== What the exercise asks ==
Please return every line of the material verbatim and skip any images.

━━━━━━

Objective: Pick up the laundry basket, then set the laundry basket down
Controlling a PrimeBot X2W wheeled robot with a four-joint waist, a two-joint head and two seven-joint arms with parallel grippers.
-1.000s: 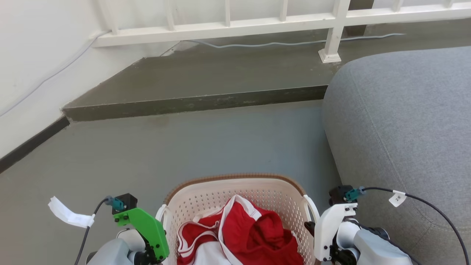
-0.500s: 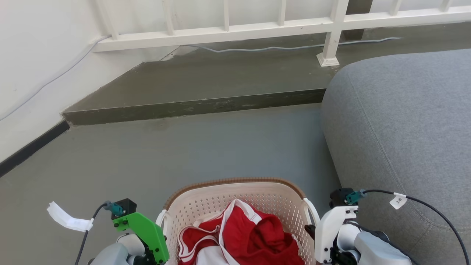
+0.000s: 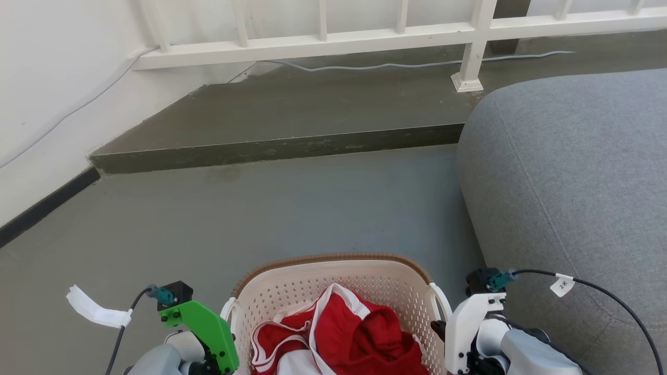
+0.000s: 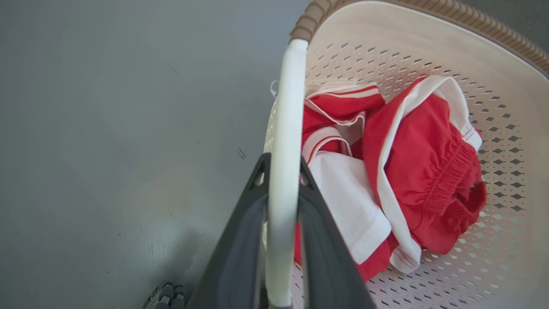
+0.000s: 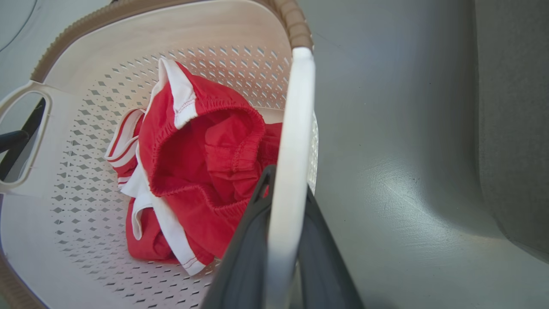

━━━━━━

== Problem solution ==
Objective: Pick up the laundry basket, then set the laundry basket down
Controlling a PrimeBot X2W wheeled robot with a four-joint waist, a two-joint head and two seven-joint arms with parallel grippers.
-1.000s: 
-0.500s: 
+0.000s: 
+0.000s: 
+0.000s: 

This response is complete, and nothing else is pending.